Cory Arcangel- Born: May 25, 1978
Where Technology Meets Art
Cory Arcangel grew up in Buffalo attending Nichols School, where his curiosity about technology and art was sparked — in part by the experimental video work he encountered at the Squeaky Wheel Buffalo Media Arts Center. He went on to become one of the most celebrated digital artists of his generation, best known for Super Mario Clouds (2002), in which he hacked a Super Mario Bros. cartridge to display nothing but the game’s scrolling clouds against a blue sky — a minimalist meditation on nostalgia, technology, and the passage of time that became a landmark of new media art.
A Buffalo Original
Arcangel’s work — playful, conceptually sharp, and rooted in pop culture — has been exhibited in major museums and galleries around the world. He has
lived in Stavanger, Norway, but Buffalo’s creative spirit runs through everything he makes. In a city that has always rewarded ingenuity, Arcangel is the digital age’s answer to that tradition.

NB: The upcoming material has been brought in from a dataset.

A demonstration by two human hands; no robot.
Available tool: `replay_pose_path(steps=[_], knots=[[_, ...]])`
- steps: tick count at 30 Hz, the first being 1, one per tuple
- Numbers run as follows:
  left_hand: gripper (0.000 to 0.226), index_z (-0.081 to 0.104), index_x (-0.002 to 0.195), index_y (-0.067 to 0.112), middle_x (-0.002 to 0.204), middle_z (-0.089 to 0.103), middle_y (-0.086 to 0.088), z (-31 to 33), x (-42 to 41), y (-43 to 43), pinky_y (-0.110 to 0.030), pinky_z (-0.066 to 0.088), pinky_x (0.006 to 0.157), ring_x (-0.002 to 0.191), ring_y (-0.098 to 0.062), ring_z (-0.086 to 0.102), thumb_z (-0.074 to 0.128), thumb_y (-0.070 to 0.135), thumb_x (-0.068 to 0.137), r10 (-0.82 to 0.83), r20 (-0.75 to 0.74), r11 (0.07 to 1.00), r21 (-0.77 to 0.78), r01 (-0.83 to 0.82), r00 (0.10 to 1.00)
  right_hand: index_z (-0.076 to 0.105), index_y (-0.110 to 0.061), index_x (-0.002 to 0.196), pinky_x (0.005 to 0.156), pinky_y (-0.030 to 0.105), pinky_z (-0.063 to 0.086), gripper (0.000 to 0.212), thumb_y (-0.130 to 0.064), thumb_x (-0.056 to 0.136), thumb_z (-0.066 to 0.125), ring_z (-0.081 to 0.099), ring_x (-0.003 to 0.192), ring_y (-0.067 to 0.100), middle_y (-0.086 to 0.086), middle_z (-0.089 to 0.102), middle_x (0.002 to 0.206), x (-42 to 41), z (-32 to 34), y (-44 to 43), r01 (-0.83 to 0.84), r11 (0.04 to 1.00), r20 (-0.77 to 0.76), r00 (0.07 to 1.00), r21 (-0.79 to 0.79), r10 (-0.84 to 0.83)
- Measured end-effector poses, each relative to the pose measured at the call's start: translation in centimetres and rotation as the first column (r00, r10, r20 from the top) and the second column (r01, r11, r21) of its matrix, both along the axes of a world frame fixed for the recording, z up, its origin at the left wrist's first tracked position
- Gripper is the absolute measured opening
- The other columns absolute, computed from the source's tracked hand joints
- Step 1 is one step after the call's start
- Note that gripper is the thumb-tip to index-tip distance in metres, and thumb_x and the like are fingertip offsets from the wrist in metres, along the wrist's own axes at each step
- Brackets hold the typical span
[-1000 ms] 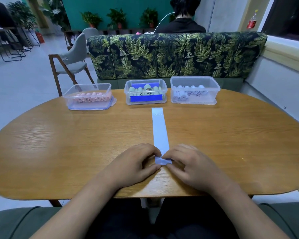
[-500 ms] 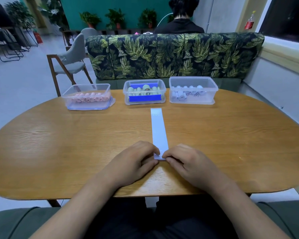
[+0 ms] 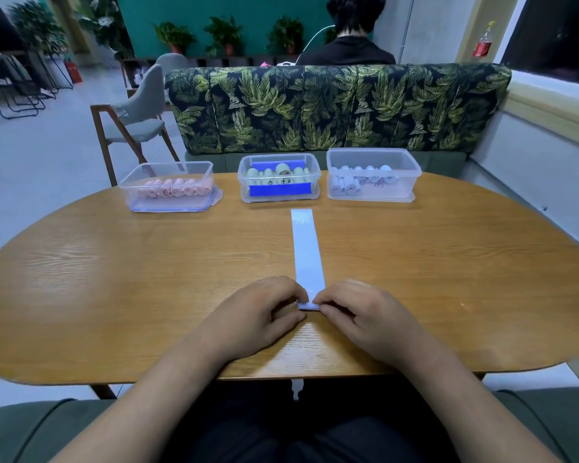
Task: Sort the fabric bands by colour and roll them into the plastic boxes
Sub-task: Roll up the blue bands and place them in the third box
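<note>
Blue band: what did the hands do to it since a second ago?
The left hand and right hand kept pinching the pale blue band, rolling its near end slightly away from the person. Its far end and the three plastic boxes stayed put.

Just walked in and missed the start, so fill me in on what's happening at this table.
A person seated at the wooden table pinches the near end of a pale blue band with the left hand and right hand. That end is curled into a small roll; the rest lies flat, pointing toward three clear boxes. The left box holds pink rolls, the middle box green rolls, the right box pale blue rolls.
</note>
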State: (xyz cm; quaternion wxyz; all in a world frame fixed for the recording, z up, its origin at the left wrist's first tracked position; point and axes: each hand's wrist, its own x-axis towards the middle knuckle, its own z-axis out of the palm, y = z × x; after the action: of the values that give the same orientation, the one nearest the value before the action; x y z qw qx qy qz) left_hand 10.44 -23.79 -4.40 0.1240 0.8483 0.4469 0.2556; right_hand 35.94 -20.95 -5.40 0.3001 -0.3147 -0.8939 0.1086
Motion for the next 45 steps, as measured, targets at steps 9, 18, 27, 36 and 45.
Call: replay_pose_path(steps=[9,18,27,36,45], knots=[[0.013,0.065,0.117,0.029,0.111,0.065,0.023,0.05,-0.04,-0.03,-0.018,0.046,0.090,0.103,0.005,0.058,0.066,0.033,0.104,-0.021,0.016,1.000,0.013,0.021,1.000,0.070,-0.026,0.110,0.087,0.029,0.051,0.009,-0.021,0.105,0.064,0.061,0.100,0.004,-0.020,0.069,0.105,0.02,-0.05,-0.04,0.018,0.999,-0.010,1.000,-0.030,-0.019],[0.009,0.069,0.113,0.027,0.103,0.063,0.019,-0.10,-0.01,0.25,-0.023,0.047,0.091,0.102,0.001,0.057,0.065,0.026,0.105,-0.042,0.010,0.998,0.036,0.042,0.999,0.068,-0.027,0.106,0.088,0.029,0.046,0.011,-0.023,0.108,0.058,0.050,0.102,0.007,-0.020,0.057,0.104,-0.26,-0.09,0.33,0.039,0.999,0.037,0.999,-0.030,-0.038],[0.006,0.070,0.105,0.027,0.100,0.066,0.020,0.12,-0.11,0.27,-0.026,0.048,0.090,0.100,-0.002,0.058,0.071,0.023,0.101,-0.075,0.014,0.996,0.042,0.074,0.997,0.069,-0.028,0.104,0.085,0.032,0.048,0.008,-0.024,0.104,0.062,0.050,0.096,0.005,-0.020,0.058,0.100,-0.06,0.16,0.03,0.001,1.000,0.041,0.999,-0.016,-0.001],[0.013,0.068,0.110,0.031,0.104,0.066,0.020,-0.16,-0.25,0.35,-0.031,0.050,0.090,0.102,-0.005,0.060,0.075,0.032,0.099,-0.074,0.046,0.997,0.006,0.073,0.996,0.067,-0.028,0.106,0.085,0.031,0.048,0.014,-0.016,0.098,0.065,0.053,0.093,0.003,-0.025,0.060,0.098,0.05,0.20,-0.16,-0.037,0.999,0.035,0.999,0.004,0.037],[0.003,0.070,0.106,0.027,0.100,0.064,0.021,-0.09,-0.18,0.43,-0.031,0.049,0.090,0.101,-0.005,0.056,0.069,0.026,0.104,-0.106,0.003,0.992,0.063,0.106,0.994,0.069,-0.027,0.102,0.086,0.021,0.043,0.013,-0.016,0.101,0.064,0.051,0.098,0.002,-0.024,0.060,0.098,0.00,0.34,-0.11,-0.019,0.999,0.039,0.999,-0.043,0.020]])
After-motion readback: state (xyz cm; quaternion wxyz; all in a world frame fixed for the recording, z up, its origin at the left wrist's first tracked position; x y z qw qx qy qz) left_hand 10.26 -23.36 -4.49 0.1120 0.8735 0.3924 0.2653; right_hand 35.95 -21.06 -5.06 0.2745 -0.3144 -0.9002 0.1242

Kristen Pfaff- Born: May 26, 1967
Kristen Pfaff was born and raised in Buffalo, where she studied classical piano and cello before graduating from the Buffalo Academy of the Sacred Heart in 1985. She taught herself bass guitar while living in Minnesota, and in 1993 joined Hole at a pivotal moment — just as the band was about to record Live Through This, one of the defining albums of the grunge era. Her musicianship added depth and dimension to tracks like “Miss World” and “Violet,” and her presence in the band’s creative circle was felt immediately and deeply.
A Flame That Still Burns
Kristen Pfaff passed away on June 16, 1994, at just 27 years old, weeks after Live Through This was released to widespread critical acclaim. Her loss was a devastating blow to alternative rock, but her contributions to that album —
and to the music of her era — have never faded. For Buffalo, she remains a symbol of raw talent, artistic courage, and the kind of spirit the city has always produced.

Louis Mustillo- Born: May 28, 1958
From Buffalo to The Sopranos and Beyond
Louis Mustillo was born and raised in Buffalo before honing his craft at the American Academy of Dramatic Arts, graduating in 1983. He built a career defined by memorable character work — perhaps most recognizable as Sal
Vitro, Tony Soprano’s hapless gardener on The Sopranos, and as the lovably eccentric Vince Moranto on CBS’s Mike & Molly, a role he played for all six seasons of the show’s run from 2010 to 2016.
Playwright and Performer Beyond television, Mustillo is also a gifted playwright and solo performer. His one-man show Bartenders ran for a full year at the John Houseman Theatre in New York City, earning critical praise and demonstrating that his Buffalo-bred work ethic and storytelling instincts translate just as powerfully on stage as on screen. A true Queen City original.